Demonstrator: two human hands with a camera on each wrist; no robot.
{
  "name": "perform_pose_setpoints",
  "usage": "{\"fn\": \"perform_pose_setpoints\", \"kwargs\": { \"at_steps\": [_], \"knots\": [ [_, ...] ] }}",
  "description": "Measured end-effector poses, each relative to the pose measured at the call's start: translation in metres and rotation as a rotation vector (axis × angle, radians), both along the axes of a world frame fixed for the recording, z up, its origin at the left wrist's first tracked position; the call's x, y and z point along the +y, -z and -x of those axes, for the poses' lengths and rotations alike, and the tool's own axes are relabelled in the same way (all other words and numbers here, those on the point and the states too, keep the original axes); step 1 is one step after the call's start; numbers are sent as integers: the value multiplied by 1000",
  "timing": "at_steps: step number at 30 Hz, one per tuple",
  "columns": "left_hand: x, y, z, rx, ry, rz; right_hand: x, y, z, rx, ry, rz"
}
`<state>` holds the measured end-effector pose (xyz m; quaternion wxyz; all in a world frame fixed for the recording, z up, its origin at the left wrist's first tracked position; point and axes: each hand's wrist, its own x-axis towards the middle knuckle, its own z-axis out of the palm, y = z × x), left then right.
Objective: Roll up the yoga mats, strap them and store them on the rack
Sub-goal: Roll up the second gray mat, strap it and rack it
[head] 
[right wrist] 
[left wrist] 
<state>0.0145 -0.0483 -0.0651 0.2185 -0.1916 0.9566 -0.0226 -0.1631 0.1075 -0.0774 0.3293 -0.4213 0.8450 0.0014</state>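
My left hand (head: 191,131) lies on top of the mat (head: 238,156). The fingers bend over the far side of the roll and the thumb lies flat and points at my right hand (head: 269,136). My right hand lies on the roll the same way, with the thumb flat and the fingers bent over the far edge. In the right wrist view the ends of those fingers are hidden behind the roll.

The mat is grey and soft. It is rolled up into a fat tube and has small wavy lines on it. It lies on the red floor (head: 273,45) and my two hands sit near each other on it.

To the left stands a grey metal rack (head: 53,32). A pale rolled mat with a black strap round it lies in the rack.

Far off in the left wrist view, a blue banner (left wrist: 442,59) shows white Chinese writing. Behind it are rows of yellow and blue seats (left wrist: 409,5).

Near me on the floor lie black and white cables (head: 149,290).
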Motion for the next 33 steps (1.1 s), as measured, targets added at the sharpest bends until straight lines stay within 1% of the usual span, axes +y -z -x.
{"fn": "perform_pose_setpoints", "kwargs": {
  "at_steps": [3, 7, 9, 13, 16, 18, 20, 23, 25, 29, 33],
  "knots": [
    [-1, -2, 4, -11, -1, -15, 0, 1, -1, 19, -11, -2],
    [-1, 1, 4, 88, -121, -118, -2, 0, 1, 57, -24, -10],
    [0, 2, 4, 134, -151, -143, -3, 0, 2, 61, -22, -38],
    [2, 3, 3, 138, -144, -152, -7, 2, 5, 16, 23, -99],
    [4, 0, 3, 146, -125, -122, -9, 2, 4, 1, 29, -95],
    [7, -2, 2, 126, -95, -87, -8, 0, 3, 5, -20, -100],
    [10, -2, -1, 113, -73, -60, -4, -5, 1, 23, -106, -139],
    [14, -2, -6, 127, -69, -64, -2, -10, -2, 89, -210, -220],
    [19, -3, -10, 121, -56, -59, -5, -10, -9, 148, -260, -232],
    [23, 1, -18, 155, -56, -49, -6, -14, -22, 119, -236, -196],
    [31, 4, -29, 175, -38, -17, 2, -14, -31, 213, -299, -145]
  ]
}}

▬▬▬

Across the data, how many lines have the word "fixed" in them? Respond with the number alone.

**WRITTEN ANSWER:** 2